(Data entries)
--- START ---
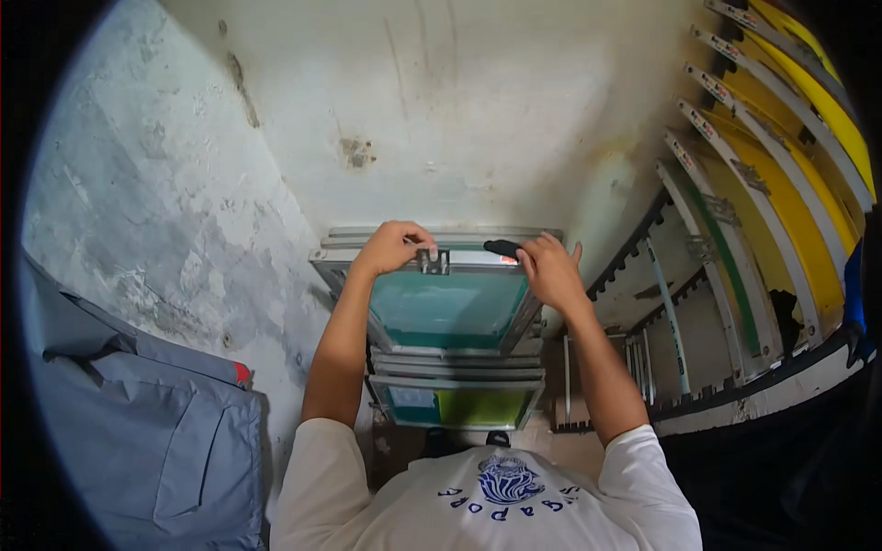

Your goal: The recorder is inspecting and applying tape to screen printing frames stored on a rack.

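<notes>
1. Right side: racked frames with yellow mesh (790, 197), apart from both hands.
2. Teal-mesh frame (446, 310) stands near the wall, between the forearms; more frames behind. Looks mid-handling: metal bracket (435, 263) already sits at its top bar, but fastened or loose, can't tell; what's left, unclear too.
3. Lower frames (457, 373) below it, no hand on them.
4. Left hand (390, 250): fingers bent, nearly closed, tips touching the bracket; firm grip or not, can't tell.
5. Right hand (553, 275): fingers partly curled, pinching black handle-like object (502, 248) above the top bar's right part.
</notes>
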`<state>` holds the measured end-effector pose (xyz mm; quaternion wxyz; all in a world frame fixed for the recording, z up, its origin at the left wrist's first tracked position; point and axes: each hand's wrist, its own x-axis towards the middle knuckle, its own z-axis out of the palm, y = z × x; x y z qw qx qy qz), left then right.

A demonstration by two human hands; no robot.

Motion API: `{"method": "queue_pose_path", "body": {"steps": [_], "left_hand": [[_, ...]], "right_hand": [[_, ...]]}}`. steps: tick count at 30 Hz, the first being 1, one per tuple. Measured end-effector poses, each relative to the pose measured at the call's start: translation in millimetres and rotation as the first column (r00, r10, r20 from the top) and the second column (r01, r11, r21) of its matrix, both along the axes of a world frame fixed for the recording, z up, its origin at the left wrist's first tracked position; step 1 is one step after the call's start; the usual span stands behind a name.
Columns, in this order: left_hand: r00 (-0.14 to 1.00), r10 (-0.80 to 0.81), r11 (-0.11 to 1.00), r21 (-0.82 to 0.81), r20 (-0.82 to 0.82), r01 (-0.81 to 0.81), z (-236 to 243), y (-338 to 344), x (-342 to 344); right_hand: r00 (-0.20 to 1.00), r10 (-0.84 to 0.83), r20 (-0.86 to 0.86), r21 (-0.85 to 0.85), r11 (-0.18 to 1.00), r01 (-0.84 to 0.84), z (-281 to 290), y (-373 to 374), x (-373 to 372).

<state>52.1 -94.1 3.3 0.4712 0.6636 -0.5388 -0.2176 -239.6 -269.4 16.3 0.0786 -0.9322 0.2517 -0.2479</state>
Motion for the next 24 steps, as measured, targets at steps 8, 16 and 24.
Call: {"method": "queue_pose_path", "body": {"steps": [8,16,24], "left_hand": [[0.999,-0.043,0.994,0.098,0.024,0.040,5,-4,8],[0.997,-0.073,0.985,0.157,0.033,0.067,7,-4,12],[0.994,-0.085,0.991,0.106,0.068,0.077,6,-1,13]], "right_hand": [[0.995,0.059,-0.085,0.130,0.990,-0.048,6,31,51],[0.987,0.024,0.156,0.106,0.994,-0.041,-11,39,56],[0.977,-0.044,0.207,0.144,0.989,0.014,-16,40,57]]}}
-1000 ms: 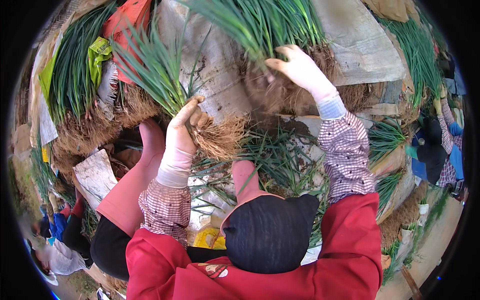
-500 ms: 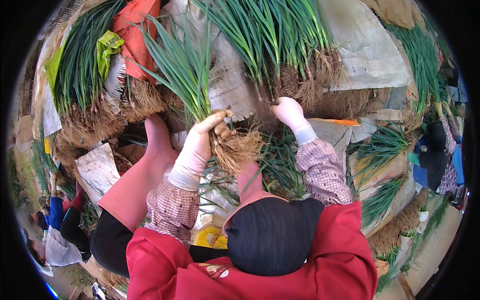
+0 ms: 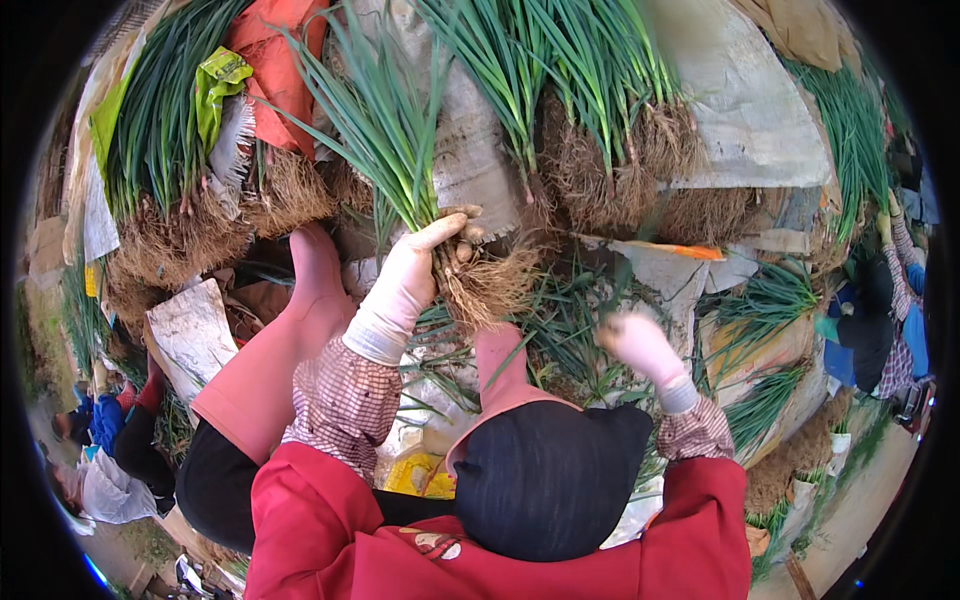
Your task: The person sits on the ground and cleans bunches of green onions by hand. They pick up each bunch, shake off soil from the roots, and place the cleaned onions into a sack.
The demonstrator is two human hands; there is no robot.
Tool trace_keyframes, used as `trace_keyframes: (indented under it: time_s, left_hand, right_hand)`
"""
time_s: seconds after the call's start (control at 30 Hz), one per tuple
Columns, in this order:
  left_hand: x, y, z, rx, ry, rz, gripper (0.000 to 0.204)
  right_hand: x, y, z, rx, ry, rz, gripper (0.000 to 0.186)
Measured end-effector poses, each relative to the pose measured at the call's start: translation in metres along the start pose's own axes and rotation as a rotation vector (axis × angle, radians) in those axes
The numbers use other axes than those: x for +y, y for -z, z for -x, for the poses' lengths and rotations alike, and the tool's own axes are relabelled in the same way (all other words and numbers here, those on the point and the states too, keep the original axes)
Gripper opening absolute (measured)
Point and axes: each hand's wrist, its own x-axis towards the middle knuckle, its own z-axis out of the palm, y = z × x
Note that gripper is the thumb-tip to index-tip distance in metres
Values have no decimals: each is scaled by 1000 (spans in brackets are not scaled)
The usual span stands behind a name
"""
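My left hand, in a pale stained glove, grips a bunch of green onion plants near its base, long leaves pointing up and brown roots hanging right. My right hand, also gloved, is lower at the right over loose green leaves. It is blurred, fingers curled; whether anything is inside is unclear. Above my hands, more bunches lie roots-down on woven sacks.
Bunches lie at upper left beside red plastic, others at right. My pink boots stand among scraps. Co-workers sit at far left and far right.
My right hand has come down from the bunches at upper middle to the loose leaves at lower right. My left hand has shifted slightly right, still holding its bunch.
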Motion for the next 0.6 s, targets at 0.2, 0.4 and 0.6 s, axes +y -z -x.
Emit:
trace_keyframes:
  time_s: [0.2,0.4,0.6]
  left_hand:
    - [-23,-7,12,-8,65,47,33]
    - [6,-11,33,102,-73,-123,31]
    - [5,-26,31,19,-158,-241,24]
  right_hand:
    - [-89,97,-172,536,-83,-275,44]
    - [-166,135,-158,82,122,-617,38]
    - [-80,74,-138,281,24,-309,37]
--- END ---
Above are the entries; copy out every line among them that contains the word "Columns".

Reply to the exercise —
Columns, in this order: left_hand: r00 (-0.14 to 1.00), r10 (-0.80 to 0.81), r11 (-0.11 to 1.00), r21 (-0.82 to 0.81), r20 (-0.82 to 0.82), r01 (-0.81 to 0.81), z (-236 to 243), y (-338 to 344), x (-342 to 344); right_hand: r00 (-0.20 to 1.00), r10 (-0.84 to 0.83), r20 (-0.86 to 0.86), r21 (-0.85 to 0.85), r11 (-0.18 to 1.00), r01 (-0.84 to 0.84), z (-281 to 290), y (-373 to 374), x (-373 to 372).
Columns, in this order:

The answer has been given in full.